Gov. Katie Hobbs  

PHOENIX — Gov. Katie Hobbs is criticizing state lawmakers from both parties who are taking a week off in the middle of the annual legislative session to go to Israel.

“We have important issues in front of us, including the need to pass a balanced budget,’’ she said Monday. “It’s certainly not something I’ve seen in state government, including all my years in the state Legislature.’’ She was first elected to the Legislature in 2010.

But the idea that having 17 lawmakers out of town is slowing up budget negotiations drew derision from House Speaker Ben Toma, who is one of those going on the trip.

“They weren’t ready to talk to us,’’ the Peoria Republican said Friday, referring to the Governor’s Office, when the issue first arose. “They’ve wanted more time.’’
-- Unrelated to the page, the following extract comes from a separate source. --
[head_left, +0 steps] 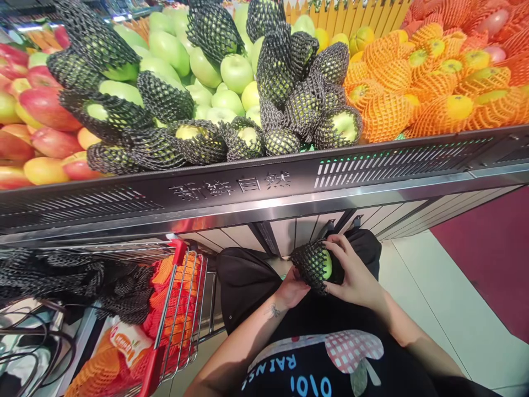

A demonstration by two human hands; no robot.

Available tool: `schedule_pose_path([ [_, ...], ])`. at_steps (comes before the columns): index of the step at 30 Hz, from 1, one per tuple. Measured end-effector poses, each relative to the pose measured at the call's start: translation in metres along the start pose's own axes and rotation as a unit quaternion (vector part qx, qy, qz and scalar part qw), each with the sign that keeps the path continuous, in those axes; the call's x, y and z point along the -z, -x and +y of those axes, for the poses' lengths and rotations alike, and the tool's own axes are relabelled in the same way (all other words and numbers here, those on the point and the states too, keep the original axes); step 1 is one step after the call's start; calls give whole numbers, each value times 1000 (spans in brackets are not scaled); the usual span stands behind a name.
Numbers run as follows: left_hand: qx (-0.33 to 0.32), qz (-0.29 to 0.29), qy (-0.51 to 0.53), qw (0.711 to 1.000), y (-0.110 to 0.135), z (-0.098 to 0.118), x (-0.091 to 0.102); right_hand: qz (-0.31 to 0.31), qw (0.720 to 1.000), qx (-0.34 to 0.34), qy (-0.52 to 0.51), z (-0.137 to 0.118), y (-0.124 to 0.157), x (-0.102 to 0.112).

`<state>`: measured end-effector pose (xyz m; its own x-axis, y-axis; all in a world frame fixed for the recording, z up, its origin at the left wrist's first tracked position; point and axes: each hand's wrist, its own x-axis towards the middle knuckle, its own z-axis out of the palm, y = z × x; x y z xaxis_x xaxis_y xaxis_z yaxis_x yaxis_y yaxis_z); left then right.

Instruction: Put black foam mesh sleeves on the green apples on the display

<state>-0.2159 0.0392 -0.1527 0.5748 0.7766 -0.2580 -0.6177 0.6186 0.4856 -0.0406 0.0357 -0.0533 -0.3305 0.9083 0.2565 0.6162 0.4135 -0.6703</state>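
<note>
A green apple [327, 266] in a black foam net sleeve [311, 264] is held between my two hands, low in front of my body. My left hand [292, 289] cups the net from the left and below, its fingers partly hidden behind it. From the right, my right hand [345, 270] grips the net's open edge, thumb below and fingers above. Green skin shows at that open right end. Beyond the rack's front edge lie bare green apples [237, 73] and several others in black nets [273, 69].
The display rack's dark front panel [231, 184] spans the view above my hands. Red-yellow apples [52, 105] lie left; oranges in orange nets [384, 116] lie right. A shopping cart [182, 298] at lower left holds black nets [78, 278] and orange and red nets [165, 292].
</note>
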Motion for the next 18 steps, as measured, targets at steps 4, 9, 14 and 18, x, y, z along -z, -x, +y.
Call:
schedule_pose_path([
  [4, -24, 1, -73, 997, -3, 3, 2, -49, 998, -19, -26, 6, -1, 3],
  [9, -45, 21, -208, 977, -2, 7, 9, -44, 997, -4, -57, 22, 3, 0],
  [14, -131, 57, -241, 960, 9, 2, 7, 46, 997, -18, -57, 30, 8, -11],
  [18, -276, 149, -308, 898, 6, 7, -1, 64, 997, -21, -38, 27, 6, -9],
])
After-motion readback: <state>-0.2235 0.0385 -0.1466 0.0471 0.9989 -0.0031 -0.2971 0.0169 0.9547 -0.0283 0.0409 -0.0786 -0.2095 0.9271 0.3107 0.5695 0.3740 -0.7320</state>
Hobbs acknowledged she isn’t actively negotiating with legislative leaders about how to resolve what could be a nearly $2 billion shortfall for both the remainder of this fiscal year and the new one that begins July 1.
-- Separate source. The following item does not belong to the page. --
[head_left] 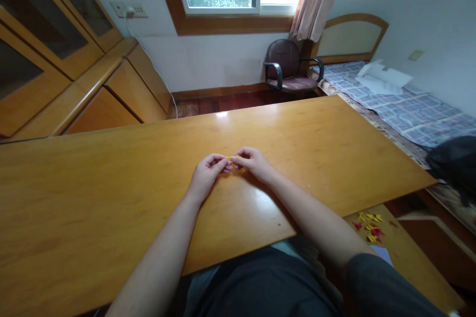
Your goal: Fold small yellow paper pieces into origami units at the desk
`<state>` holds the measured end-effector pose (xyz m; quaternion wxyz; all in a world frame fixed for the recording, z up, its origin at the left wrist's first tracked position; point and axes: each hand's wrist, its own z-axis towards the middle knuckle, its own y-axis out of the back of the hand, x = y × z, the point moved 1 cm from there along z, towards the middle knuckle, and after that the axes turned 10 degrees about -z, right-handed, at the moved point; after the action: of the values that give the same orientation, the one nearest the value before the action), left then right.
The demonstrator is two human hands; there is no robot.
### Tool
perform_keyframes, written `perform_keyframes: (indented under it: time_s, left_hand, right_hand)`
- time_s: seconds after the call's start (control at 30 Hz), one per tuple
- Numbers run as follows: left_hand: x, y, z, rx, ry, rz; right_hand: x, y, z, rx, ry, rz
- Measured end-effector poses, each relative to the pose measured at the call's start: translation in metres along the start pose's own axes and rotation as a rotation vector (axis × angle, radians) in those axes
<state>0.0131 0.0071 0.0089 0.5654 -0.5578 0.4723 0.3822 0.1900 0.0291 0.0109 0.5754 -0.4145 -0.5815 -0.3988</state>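
Above the middle of the wooden desk (pixel 111 183), my left hand (pixel 207 172) and my right hand (pixel 255 162) meet almost fingertip to fingertip. Between them is a small yellow piece of folded paper (pixel 229 158), mostly covered by the fingers. My left thumb and forefinger pinch one side of it, and the right thumb and fingers pinch the other. Its exact folded shape is too small to make out. Both forearms reach in from the near edge.
On a lower wooden surface at right lie several small yellow and red folded paper figures (pixel 372 228) and a pale sheet (pixel 382 254). Beyond the desk stand an armchair (pixel 286 64), a bed (pixel 416 109) and a cabinet (pixel 85 94). A black bag (pixel 455 163) sits at far right.
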Motion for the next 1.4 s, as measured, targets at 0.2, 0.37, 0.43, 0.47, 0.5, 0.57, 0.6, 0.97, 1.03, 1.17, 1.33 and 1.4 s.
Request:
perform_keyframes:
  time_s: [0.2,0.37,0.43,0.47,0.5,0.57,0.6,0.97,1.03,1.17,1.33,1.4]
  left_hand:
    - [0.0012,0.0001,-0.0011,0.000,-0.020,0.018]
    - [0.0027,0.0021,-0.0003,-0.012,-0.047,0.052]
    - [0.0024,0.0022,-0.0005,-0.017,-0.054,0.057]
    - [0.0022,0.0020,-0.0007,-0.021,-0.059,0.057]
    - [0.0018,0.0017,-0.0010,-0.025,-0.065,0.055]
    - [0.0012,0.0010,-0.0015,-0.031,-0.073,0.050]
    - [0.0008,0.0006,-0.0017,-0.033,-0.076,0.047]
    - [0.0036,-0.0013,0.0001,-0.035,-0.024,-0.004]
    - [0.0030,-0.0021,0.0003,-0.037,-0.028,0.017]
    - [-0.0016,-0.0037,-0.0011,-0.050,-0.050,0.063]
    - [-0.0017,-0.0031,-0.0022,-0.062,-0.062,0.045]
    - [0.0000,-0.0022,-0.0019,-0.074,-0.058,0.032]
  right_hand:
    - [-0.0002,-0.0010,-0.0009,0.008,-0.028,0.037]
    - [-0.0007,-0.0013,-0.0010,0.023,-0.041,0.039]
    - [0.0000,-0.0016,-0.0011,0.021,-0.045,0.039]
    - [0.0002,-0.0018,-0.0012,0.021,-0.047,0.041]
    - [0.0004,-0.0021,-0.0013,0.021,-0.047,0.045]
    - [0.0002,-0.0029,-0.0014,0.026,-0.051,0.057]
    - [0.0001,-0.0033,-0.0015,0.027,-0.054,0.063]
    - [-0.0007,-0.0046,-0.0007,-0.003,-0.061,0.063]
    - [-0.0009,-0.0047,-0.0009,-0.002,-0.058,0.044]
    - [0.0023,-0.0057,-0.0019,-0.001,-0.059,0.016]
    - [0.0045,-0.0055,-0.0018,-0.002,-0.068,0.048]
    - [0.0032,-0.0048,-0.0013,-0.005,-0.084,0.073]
“ ‘Negotiating’ is a premature word,’’ the Democratic governor said. “We are having discussions at a staff level right now.’’

Is she negotiating to negotiate, then? “I mean, we’re getting there,” Hobbs responded to that question.
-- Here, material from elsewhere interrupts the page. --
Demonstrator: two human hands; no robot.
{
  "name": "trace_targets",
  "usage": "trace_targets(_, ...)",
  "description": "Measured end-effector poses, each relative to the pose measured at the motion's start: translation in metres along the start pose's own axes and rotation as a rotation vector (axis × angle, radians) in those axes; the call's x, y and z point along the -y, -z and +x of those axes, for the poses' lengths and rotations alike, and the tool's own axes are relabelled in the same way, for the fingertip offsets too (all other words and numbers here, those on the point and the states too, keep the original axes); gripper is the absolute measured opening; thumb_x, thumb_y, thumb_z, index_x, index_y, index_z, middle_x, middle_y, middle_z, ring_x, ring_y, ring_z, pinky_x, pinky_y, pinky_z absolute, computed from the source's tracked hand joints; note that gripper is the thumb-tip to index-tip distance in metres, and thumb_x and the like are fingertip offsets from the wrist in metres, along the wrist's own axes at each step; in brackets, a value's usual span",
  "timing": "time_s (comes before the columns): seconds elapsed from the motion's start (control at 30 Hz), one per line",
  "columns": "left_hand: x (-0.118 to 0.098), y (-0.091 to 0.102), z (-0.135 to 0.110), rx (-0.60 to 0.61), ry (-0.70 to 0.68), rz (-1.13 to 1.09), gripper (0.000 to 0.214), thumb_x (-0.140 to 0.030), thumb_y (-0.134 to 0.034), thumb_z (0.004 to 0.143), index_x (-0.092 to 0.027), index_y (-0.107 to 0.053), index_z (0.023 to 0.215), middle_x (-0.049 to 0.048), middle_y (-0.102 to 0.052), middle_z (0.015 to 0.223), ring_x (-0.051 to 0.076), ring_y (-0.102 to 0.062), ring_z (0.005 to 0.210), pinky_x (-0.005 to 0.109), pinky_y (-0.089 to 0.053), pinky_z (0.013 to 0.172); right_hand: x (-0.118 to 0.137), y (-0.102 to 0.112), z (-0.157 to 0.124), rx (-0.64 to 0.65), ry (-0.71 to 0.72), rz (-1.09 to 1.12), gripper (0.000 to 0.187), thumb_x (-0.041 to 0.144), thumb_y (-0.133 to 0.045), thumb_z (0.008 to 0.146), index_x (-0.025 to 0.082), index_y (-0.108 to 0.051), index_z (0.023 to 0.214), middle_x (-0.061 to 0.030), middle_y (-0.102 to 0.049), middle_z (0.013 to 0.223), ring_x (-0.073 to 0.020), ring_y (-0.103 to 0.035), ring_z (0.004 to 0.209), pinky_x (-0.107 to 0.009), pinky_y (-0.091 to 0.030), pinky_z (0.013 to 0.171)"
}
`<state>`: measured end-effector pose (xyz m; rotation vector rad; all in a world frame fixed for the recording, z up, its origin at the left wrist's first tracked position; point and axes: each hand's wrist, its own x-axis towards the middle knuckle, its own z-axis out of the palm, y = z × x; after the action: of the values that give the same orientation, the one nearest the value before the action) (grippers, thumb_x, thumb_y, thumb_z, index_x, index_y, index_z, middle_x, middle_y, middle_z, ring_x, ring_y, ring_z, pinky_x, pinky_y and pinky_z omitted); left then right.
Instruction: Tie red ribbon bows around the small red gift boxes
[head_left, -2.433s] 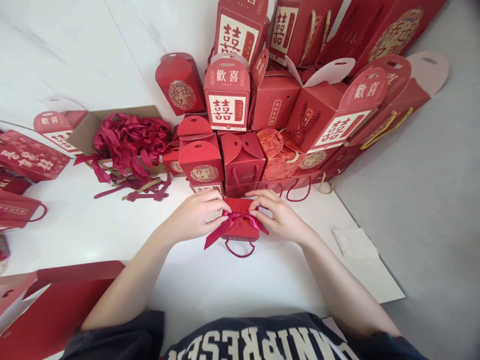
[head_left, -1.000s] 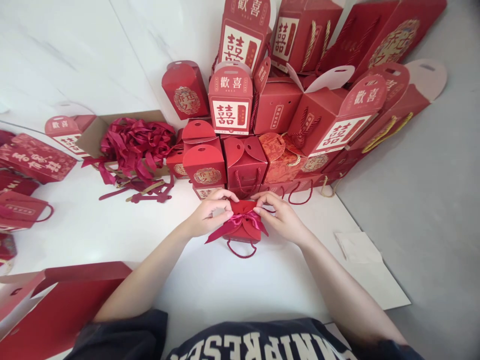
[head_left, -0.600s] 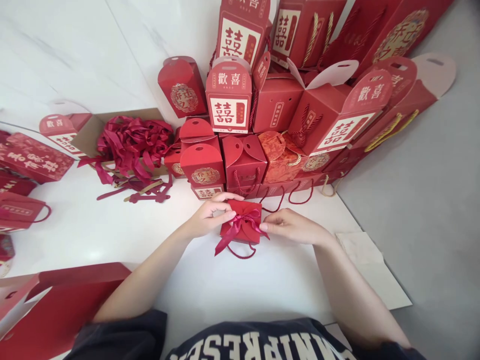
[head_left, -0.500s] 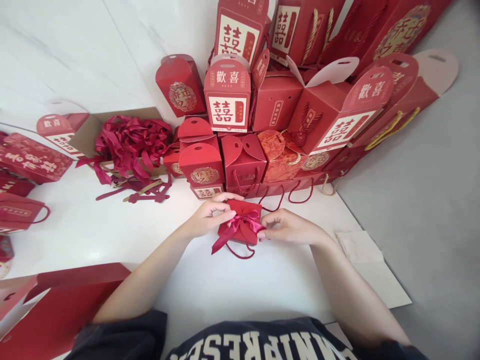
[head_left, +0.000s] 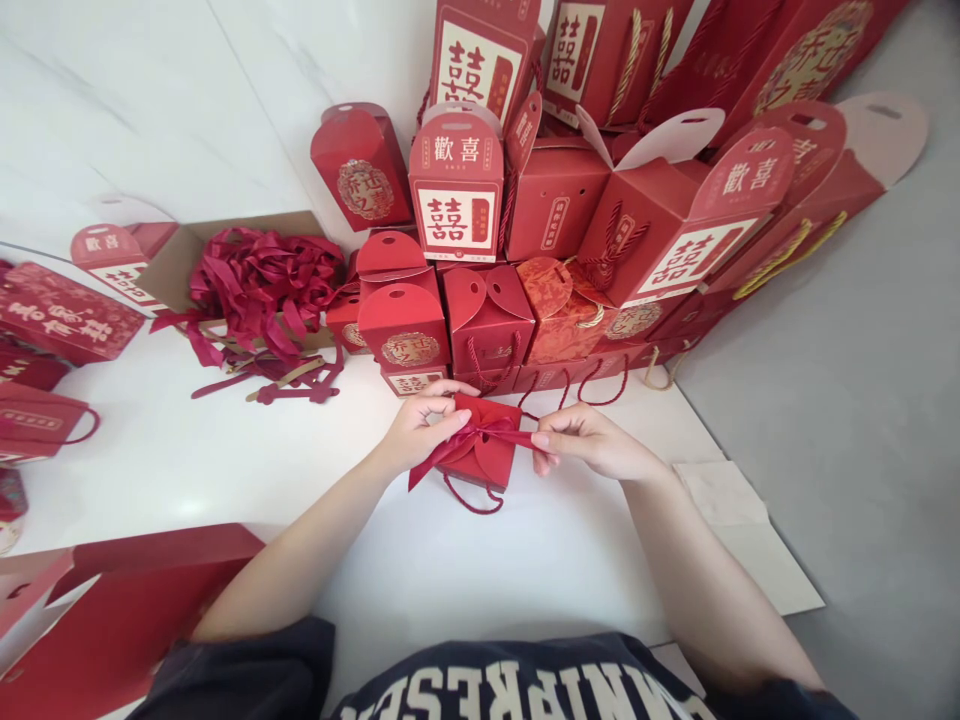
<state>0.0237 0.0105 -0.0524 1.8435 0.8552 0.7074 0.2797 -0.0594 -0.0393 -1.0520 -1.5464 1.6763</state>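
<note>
A small red gift box [head_left: 480, 455] with a cord handle sits on the white table [head_left: 420, 570] in front of me. A dark pink ribbon [head_left: 435, 455] is tied across its top. My left hand [head_left: 424, 425] pinches the ribbon at the box's left edge, one tail hanging down to the left. My right hand [head_left: 585, 440] pinches the other ribbon end and holds it stretched out to the right of the box.
A stack of red gift boxes [head_left: 480, 320] and bags [head_left: 675, 230] rises right behind the small box. A cardboard box heaped with ribbons [head_left: 262, 280] lies at the left. Flat red cartons [head_left: 112, 610] rest near my left elbow. White paper [head_left: 720, 490] lies at right.
The bow has been pulled loose: my right hand moved out to the right, drawing the ribbon end straight. The box turned slightly. My left hand stays at the knot.
</note>
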Motion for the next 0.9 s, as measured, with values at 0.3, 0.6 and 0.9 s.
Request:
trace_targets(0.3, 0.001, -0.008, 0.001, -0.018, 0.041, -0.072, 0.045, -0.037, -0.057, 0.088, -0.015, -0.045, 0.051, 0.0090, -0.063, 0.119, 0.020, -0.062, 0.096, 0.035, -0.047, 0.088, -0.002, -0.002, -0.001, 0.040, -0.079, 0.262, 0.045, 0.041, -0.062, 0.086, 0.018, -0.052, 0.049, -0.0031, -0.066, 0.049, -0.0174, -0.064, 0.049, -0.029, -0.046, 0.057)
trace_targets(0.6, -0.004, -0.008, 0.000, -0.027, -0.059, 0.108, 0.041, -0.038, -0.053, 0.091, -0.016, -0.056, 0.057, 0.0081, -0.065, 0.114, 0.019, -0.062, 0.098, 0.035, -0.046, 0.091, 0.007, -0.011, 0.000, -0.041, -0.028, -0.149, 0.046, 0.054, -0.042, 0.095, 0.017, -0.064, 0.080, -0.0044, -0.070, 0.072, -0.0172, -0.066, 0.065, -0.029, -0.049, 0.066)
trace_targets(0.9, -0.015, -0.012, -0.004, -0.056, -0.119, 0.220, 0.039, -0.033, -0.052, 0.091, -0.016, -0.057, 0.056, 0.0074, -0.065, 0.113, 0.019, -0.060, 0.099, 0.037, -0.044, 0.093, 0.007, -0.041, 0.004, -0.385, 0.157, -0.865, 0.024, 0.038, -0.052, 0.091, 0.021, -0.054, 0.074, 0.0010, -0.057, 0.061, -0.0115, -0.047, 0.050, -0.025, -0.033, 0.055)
She said the trip “is certainly putting a damper on things.’’

But Toma said his presence isn’t needed at this stage of the process.

“We’ve got plenty of line items we can negotiate,’’ he said, meaning allocations for specific projects. He said staff and the lawmakers remaining in the state are “empowered to do it.’’

“Even if I’m physically not here, if they’re somehow ready to have substantive conversations there, we’re ready to go,’’ Toma said. “There’s nothing to slow us down.’’

Hobbs did not mention that she just returned from a multi-day trip to Mexico to promote international trade. There was no immediate response from her press aide, Christian Slater, about why it was OK for her to be out of state — and out of the country — while she says there are “important issues’’ that need attention.

There also was no comment from Rep. Alma Hernandez, the Tucson Democrat who worked with itrek, a New York-based nonprofit, to organize the trip to Israel.

Hernandez has defended the trip and the timing, saying it is important to educate state lawmakers about issues in Israel, particularly in the wake of the Oct. 7 attacks by Hamas. She said the trip relates directly to legislation here, including her efforts to include requirements for Holocaust education in public schools.

Toma press aide Andrew Wilder said there’s another reason for the 17 lawmakers from both parties to travel to Israel now.

“By sending a delegation, Arizona reaffirms its support for our friend and ally Israel,’’ he said.

But Toma, a Republican candidate for Congress, also made it about politics, saying that support is “something that Democratic Party leaders have demonstrated much ambivalence toward recently.’’

The trip itself became a political issue because the House had asked permission from the Senate to not meet for a week. That request came because the Arizona Constitution says one chamber cannot be gone for more than three days during a legislative session without the consent of the other.

But senators voted 24-4 to deny it.

Toma said that isn’t going to keep him and other lawmakers home. He said there is a procedure where the speaker pro-tem, in his absence, can gavel the House into session, note there is not a quorum, and gavel it closed, meeting the constitutional requirement.